[Dataset items]
BEGIN
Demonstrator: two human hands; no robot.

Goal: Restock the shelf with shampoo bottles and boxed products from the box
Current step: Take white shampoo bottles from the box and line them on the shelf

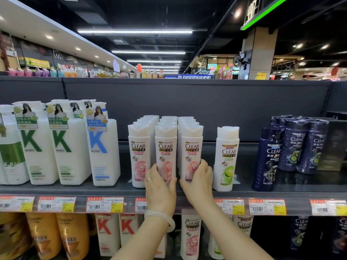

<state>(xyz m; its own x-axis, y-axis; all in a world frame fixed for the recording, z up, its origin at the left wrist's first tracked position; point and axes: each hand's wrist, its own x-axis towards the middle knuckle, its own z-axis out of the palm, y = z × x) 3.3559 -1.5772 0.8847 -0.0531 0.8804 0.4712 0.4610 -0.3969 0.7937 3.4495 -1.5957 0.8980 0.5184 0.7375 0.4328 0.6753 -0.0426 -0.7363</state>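
Your left hand (159,184) wraps the base of the middle front pink-label CLEAR bottle (166,152), fingers closed around it. Your right hand (198,180) grips the base of the right front pink-label CLEAR bottle (191,152), fingers curled on it likewise. Both bottles stand upright on the dark shelf (281,190), at the head of three rows. A third front bottle (139,154) stands just left, untouched. One green-label CLEAR bottle (226,158) stands alone to the right, near your right hand. White KONO pump bottles (71,147) sit farther left, navy CLEAR bottles (289,147) farther right.
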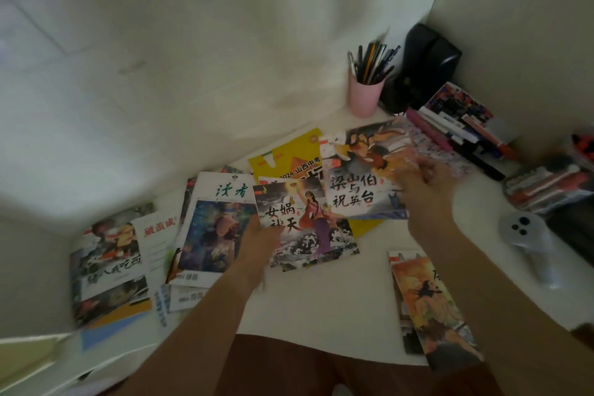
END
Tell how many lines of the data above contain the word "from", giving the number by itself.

* _Solution for this problem_
2